In the same way, even if we had no direct, physical evidence of God, we could observe certain facts about the world that are better explained by intelligent design than not; for example, intelligent design would resolve the flatness problem.

Quote:
Some nonsense just needs to be underlined.

Wow.  What a brilliant response.  Just post an emote and declare, with no qualification, that a certain claim is nonsense!


Godboy
Reply with quote #32 
Quote:
Originally Posted by scepticalguy
Sorry but the one argument i find even more absurd than the gaps argument is the "god did it that way" argument, in fact all it is really is just the ultimate gap argument.

No, a gap argument is to say that God explains x because we do not know what else explains x.  

To say that God did something a certain way is to say that you already know that God exists and that what we learn about the world informs us about what we already know that God did.
scepticalguy
Reply with quote #33 
Quote:
Originally Posted by Godboy
Quote:
Originally Posted by scepticalguy
Sorry but the one argument i find even more absurd than the gaps argument is the "god did it that way" argument, in fact all it is really is just the ultimate gap argument.

No, a gap argument is to say that God explains x because we do not know what else explains x.  

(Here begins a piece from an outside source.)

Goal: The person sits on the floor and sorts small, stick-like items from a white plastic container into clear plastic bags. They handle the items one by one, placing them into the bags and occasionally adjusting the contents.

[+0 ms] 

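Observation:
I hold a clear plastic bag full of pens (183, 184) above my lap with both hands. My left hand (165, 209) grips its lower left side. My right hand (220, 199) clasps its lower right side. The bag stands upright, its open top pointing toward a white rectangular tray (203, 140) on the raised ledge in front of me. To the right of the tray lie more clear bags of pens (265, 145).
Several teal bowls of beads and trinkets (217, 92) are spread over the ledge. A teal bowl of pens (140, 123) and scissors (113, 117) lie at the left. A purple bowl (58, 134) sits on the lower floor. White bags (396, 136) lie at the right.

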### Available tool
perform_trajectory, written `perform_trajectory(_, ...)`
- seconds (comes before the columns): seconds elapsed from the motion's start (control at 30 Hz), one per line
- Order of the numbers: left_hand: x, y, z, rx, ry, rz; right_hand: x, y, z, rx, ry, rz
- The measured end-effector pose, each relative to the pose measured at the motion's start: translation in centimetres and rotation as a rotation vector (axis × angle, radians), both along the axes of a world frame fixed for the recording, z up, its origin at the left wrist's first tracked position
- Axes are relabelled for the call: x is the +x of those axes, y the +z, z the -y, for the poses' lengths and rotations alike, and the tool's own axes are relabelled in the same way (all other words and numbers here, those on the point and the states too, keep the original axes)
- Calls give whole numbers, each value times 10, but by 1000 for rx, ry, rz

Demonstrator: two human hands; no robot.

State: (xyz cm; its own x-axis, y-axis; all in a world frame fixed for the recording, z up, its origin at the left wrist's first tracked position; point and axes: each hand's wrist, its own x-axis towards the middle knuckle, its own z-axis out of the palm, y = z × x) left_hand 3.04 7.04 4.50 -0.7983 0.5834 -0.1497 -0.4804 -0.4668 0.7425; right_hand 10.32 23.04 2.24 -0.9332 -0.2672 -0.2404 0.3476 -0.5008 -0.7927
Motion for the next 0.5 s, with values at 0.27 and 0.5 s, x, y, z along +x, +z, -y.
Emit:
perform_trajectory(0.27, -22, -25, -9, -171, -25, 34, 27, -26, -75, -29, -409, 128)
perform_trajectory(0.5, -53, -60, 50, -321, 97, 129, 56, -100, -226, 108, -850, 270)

To say that God did something a certain way is to say that you already know that God exists and that what we learn about the world informs us about what we already know that God did.


Its a gap argument, its just that god has been moved into a gap that is expressly said to be beyond our ability to research or examine.

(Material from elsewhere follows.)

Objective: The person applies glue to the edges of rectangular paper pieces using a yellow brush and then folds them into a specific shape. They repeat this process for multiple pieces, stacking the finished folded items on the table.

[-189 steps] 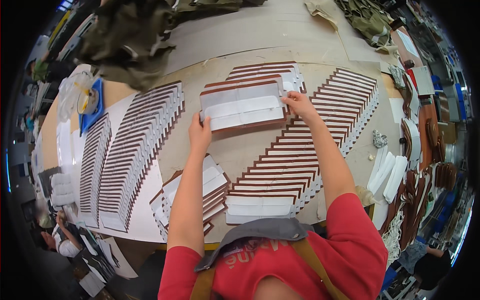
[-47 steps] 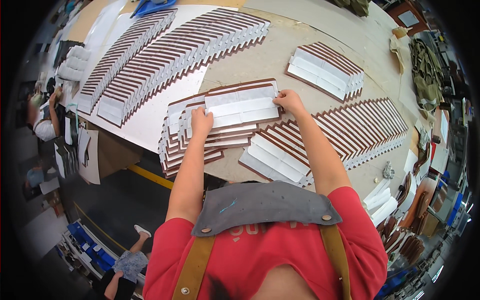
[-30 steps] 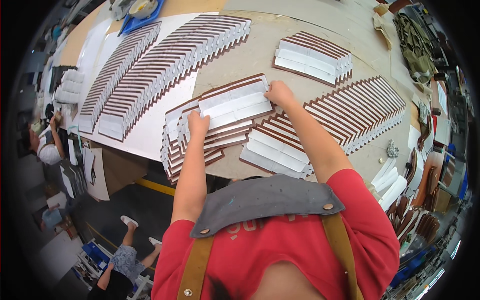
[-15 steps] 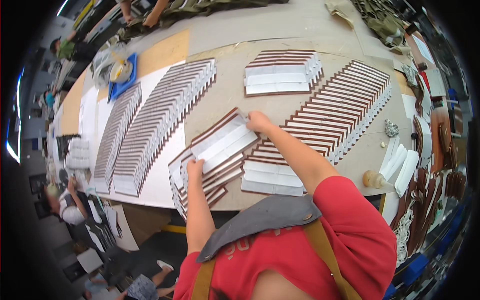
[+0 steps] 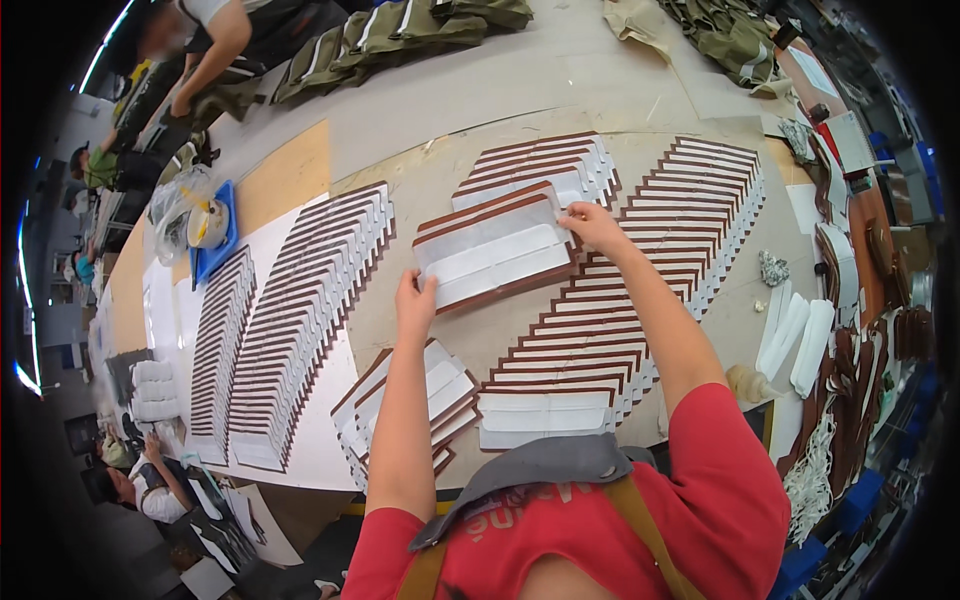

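Both hands hold up a white rectangular panel with brown edging (image 5: 500, 250), several layers thick, over the middle of the table. My left hand (image 5: 415, 300) pinches its lower left corner; my right hand (image 5: 592, 228) grips the right end. Just behind it lies a fanned stack of like panels (image 5: 535, 160), partly hidden by the held ones. A loose pile of panels (image 5: 440, 385) lies by my left forearm, which covers part of it. To the right, a long overlapping row of panels (image 5: 620, 325) runs away from me, passing under my right forearm.
Two more overlapping rows (image 5: 305, 320) lie on the left. Beyond them is a blue tray (image 5: 222, 240) with a tub (image 5: 208, 225). White strips (image 5: 790, 340) and a crumpled silver ball (image 5: 773, 268) lie at right. Olive fabric pieces (image 5: 400, 35) lie at the far edge, near another person's arm (image 5: 215, 60).
My hands have lifted the panels off the loose pile at lower left and carried them away from me and rightward, toward the fanned stack. The view has shifted slightly.
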The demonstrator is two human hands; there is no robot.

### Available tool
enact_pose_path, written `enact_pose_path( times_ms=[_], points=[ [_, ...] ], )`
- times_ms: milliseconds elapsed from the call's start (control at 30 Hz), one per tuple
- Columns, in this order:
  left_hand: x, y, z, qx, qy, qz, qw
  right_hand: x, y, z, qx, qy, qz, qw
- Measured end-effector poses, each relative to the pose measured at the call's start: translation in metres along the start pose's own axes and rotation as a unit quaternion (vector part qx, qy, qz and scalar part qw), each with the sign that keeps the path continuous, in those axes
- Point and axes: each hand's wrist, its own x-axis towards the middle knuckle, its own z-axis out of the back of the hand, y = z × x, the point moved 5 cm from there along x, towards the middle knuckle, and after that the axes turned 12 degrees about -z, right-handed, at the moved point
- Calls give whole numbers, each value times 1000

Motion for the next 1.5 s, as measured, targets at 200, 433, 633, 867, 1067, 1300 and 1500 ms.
enact_pose_path(
  times_ms=[200, 433, 633, 867, 1067, 1300, 1500],
  points=[
    [35, 4, -47, 23, 33, 18, 999, 34, -21, 29, -50, -56, -64, 995],
    [37, 13, -51, 30, 40, 33, 998, 44, -28, 23, -59, -16, -84, 995],
    [41, 16, -52, 41, 54, 41, 997, 43, -24, 24, -72, -10, -101, 992],
    [46, 19, -52, 74, 47, 29, 996, 44, -21, 25, -84, 5, -100, 991],
    [45, 12, -51, 68, 39, 27, 997, 47, -25, 30, -68, 66, -152, 984],
    [44, 14, -53, 63, 38, 11, 997, 45, -21, 30, -77, 25, -130, 988],
    [46, 15, -53, 72, 41, 8, 997, 46, -21, 29, -98, 4, -107, 989]
  ],
)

"Even if you explain everything god still did it that way but from a place and via means you cannot test or examine EVER" is about as pathetic of a argument as you can get.
lionofjudah
Reply with quote #34 
Quote:
I think all of these can be tested by experimentation 

I agree. But God can't be. The constants of nature are evidence for the constants of nature. The big bang is evidence for the big bang.

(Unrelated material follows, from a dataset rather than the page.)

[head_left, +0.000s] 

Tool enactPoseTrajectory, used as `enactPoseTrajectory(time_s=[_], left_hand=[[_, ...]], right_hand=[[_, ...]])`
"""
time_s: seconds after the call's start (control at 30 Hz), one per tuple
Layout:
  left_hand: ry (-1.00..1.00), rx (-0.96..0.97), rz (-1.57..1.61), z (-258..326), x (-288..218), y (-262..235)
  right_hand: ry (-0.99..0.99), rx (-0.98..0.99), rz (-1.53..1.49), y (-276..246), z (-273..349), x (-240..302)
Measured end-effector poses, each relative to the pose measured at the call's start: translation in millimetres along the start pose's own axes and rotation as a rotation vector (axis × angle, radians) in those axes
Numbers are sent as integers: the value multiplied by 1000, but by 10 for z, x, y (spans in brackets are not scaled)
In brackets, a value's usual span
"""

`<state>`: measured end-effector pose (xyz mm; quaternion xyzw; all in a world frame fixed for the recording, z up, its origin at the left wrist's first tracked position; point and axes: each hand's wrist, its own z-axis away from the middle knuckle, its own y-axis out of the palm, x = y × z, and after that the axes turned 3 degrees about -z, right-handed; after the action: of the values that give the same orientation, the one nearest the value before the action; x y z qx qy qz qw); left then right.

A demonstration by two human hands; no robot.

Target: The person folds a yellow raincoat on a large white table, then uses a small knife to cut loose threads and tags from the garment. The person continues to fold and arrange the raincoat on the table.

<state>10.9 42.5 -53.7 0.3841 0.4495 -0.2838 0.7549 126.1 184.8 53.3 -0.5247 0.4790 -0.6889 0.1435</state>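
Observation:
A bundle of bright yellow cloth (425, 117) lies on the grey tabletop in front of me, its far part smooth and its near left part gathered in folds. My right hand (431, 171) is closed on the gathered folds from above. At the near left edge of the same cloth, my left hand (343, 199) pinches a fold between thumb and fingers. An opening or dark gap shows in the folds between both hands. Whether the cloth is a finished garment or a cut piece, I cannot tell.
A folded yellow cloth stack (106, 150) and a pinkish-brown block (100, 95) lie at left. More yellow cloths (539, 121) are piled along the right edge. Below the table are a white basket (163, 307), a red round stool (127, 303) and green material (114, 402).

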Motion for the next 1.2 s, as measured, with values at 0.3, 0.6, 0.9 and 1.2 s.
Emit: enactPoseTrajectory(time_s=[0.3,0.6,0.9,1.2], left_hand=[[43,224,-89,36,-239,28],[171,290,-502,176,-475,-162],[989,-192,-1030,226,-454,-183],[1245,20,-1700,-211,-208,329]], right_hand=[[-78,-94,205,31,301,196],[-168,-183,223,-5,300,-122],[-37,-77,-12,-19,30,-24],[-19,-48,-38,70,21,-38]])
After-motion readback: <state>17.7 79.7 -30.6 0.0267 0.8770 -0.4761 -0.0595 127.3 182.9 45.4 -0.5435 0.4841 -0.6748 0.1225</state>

WLC may use empirical evidence to argue for God, but he can't provide any direct physical evidence for God. 

Also you destroyed the formatting of this thread with your copy-and-paste defintion, lion. lol

Quote:
Those are arguments, speculations. Not evidence. 

The evidence for the big bang is evidence for the big bang, the constants of the universe are observations of the constants of the universe, arrived at via the scientific method. 

Merely attributing these facts of nature to god is not actually physical evidence for the existence of god and not sufficient to lay the scientific ground work for anything like a theory of creation to sit on par with other scientific theories. 

I don't agree at all. Fine tuning is evidence for a designer the Big Bang is evidence for a maker or causer. Propositions imply other propositions that are equally as valid. For example, the hardness off a rock implies that a rock is not a liquid. Its an implicit conclusion that is implied in the statement. The proposition "the universe is fine tuned" I argue implies that the universe is designed. Or, that the Big Bang occurred implies that it was caused by an immaterial casually efficient personal being. So this scientific evidence is indeed evidence for God. 


Satarack
Reply with quote #35 
Quote:
Originally Posted by lucid
Disbelief justified in this case. 

Not so fast there.  Your judgement is predicated on a contradiction, which leaves you unjustified.

Now, people have mentioned a variety of deductive arguments for the existence of God (Ontological, Cosmological, Teleological, etc).  In response you said the following.

Quote:
Those are arguments, speculations. Not evidence.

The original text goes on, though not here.